Когда люди занимаются разными видами фитнеса, стиль питания различается. Если мужчина применяет силовые нагрузки высокой интенсивности ("качает железо") питание в этом процессе играет крайне важную роль — мужчинам необходимо большое количество белковой пищи. Однако существует огромный ассортимент спортивного питания, которое позволяет существенно экономить время на "готовке". Что же касается дам, практикующих, например, йогу — здесь ситуация проще. Достаточно обеспечить себя свежими фруктами, овощами, зернами.
Тем не менее, в современном бешеном ритме мегаполиса жизни все люди, вне зависимости от возраста и пола, нуждаются в дополнительном приеме витаминных комплексов, потому что, как правило, из продуктов мы не можем получить все питательные вещества в нужном нам количестве.
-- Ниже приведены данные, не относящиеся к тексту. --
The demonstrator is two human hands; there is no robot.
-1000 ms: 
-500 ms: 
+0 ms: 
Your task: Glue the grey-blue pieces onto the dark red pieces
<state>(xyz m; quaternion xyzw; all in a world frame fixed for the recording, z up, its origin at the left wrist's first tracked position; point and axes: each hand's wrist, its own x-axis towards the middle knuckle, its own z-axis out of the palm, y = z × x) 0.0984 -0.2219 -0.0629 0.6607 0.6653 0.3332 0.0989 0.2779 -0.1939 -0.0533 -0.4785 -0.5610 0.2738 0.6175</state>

Алкоголь является одной из существенных причин прибавки массы тела как для мужчин, так и для женщин. Чем крепче напиток, тем больше "пустых" калорий он содержит. Еще одну опасность для фигуры представляют алкогольные коктейли. Значительное количество сахара (сиропы) и жира (сливочные ликеры, взбитые сливки) завершают печальную картину. Так, энергетическая ценность пина-колады может доходить до 450-500 ккал. А это почти половина суточной потребности в калориях для среднестатистической женщины. Что касается пива: калорий оно содержит вроде бы немного (40 на 100 г), однако, его редко пьют по 100 г. Средняя порция: 500 мл, а значит и калорий получится 200. Поэтому употребление алкогольных напитков лучше свести к минимуму.